Task statement :: Please repeat the listing exactly, starting at its first line and stopping after the line that contains "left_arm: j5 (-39".

_ _ _ _

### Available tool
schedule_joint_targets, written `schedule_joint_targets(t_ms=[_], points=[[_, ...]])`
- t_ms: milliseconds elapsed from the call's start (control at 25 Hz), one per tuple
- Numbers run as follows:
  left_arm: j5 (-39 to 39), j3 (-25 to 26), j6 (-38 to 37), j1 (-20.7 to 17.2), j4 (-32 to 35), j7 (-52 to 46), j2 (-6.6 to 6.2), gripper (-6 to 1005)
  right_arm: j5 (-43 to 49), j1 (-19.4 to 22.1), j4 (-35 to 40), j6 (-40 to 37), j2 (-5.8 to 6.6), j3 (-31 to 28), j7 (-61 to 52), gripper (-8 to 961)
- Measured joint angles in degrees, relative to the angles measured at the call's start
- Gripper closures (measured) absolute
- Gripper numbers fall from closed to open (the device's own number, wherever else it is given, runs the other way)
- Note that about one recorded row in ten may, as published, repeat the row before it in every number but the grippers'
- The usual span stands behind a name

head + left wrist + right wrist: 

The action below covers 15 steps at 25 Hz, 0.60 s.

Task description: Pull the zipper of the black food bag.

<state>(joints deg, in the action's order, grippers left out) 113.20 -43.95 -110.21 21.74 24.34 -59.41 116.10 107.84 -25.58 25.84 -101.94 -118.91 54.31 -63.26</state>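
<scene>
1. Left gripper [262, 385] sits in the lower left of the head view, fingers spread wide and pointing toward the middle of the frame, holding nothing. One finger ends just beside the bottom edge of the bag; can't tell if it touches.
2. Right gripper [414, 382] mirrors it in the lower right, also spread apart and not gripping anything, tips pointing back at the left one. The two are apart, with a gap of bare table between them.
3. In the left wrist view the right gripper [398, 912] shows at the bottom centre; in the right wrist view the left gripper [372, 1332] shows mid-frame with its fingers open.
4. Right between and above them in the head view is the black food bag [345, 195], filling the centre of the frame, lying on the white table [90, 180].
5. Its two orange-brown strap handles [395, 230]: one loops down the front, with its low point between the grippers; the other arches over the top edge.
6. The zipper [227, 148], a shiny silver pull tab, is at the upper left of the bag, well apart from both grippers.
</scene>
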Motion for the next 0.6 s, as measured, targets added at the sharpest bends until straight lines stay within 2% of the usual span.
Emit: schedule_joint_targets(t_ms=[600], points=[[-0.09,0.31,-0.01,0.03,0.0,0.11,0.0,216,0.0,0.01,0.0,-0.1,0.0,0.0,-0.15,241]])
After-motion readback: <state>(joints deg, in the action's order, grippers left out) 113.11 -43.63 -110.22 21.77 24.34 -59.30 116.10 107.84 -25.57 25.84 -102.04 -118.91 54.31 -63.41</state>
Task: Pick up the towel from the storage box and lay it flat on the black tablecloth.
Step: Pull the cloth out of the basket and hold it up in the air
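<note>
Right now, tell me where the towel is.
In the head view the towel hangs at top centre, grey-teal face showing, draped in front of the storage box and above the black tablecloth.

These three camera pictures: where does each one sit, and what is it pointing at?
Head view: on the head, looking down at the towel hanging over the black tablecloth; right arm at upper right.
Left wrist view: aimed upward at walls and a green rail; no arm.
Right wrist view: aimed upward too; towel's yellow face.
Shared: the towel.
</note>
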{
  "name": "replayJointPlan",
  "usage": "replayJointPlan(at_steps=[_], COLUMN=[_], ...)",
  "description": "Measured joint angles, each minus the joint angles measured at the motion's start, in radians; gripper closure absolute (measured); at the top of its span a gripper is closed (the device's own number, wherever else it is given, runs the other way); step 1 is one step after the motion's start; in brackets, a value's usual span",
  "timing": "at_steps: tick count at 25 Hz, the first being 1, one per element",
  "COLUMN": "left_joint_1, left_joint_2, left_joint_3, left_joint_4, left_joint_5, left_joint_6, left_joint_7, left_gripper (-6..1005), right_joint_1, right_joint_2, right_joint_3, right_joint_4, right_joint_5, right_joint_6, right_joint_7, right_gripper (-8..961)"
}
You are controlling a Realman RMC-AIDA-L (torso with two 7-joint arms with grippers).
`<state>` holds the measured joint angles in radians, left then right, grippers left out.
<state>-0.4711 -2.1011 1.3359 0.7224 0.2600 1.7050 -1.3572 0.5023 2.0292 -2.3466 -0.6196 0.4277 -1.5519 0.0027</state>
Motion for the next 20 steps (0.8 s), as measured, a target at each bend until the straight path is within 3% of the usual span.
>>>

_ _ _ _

Solution for this exercise ::
### Available tool
schedule_joint_targets, written `schedule_joint_targets(t_ms=[_], points=[[_, ...]])`
- t_ms: milliseconds elapsed from the call's start (control at 25 Hz), one per tuple
- Numbers run as follows:
  left_arm: j5 (-39 to 39), j3 (-25 to 26), j6 (-38 to 37), j1 (-20.7 to 17.2), j4 (-32 to 35), j7 (-52 to 46), j2 (-6.6 to 6.2), gripper (-6 to 1005)

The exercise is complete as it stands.